Witje schudde haar hoofd. “Ik vind het hier veel te fijn!”
“Nou, ja, kinderen zitten er niet in maar die heb je ook niet nodig om gelukkig te worden,” vond Marta.
“Oh, dat zeg je alleen maar omdat jij geen kinderen hebt!” zei Agata.
“En daarom heb ik ook recht van spreken!” kaatste Marta terug.
“Nu, geen gekibbel met kerst, hoor,” vond Tilly.
“Na kerst dan wel?” wilde Agata weten, maar Tilly zei: “Ssst! Luister dan!”
Ze waren stil.
Het was heel stil, zowel in hun tuin als in de andere tuinen. Het leek wel of er een deken van stilte  en vrede over het landschap lag. En uit de verte klonk zacht en zuiver: “Sti-hille nacht, heilige nacht…”
“Mooi,” zuchtte Witje.
“Jij bent mooi,” zuchtte Daffy.
“Ik zou het gezicht van mijn vorige baasje wel willen zien als hij ziet dat iedereen weg is!""
“Ik kijk veel liever naar het jouwe!”
Witje lachte, zei dan: “Ik ben zo blij dat jouw baasje het goed vond dat ik hier blijf.”
“Anders ik wel. Maar als dat niet had gemogen, was ik met jou en de andere konijnen meegegaan.”
“Had je dat echt gedaan?” vroeg Witje verwonderd.
“Nou, ja, ik leef liever met jou in jouw wereld dan zonder jou in de mijne.”
“En voor iemand die zo op zijn familie gesteld is als Daffy, wil dat heel wat zeggen!” klopte Bertus hem op zijn poot.
“Ik zou jullie dan ook wel hebben gevraagd mee te gaan,” peinsde Daffy.

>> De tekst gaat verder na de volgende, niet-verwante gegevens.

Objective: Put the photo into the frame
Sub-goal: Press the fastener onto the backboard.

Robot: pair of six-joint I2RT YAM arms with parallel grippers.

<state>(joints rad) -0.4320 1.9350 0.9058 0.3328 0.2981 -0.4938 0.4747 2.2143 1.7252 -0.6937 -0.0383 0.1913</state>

“En ons overhalen zou je waarschijnlijk nog wel gelukt zijn ook!” zei Tilly. “Want we houden allemaal heel veel van onze held en kunnen niet buiten hem!”
“Daffy is onze held!” riepen Tossy en Tully.
Iedereen knikte, maar Witje schudde haar hoofd.
“Niet?”
 “Hij is MIJN held!” drukte ze zich tegen hem aan.
Iedereen lachte, maar Tilly zei: “Ik zie dat daar net ons kerstmaal wordt neergelegd. Ik zie peterselie, witlof, tomaat…”
“Een maal in kerstkleuren,” zei Witje.
“Een fééstmaal!” zei Tilly. “Fijne kerst!”
“Fijne kerst!” riepen ze door elkaar heen, en stortten zich dan op hun kerstfeestmaal.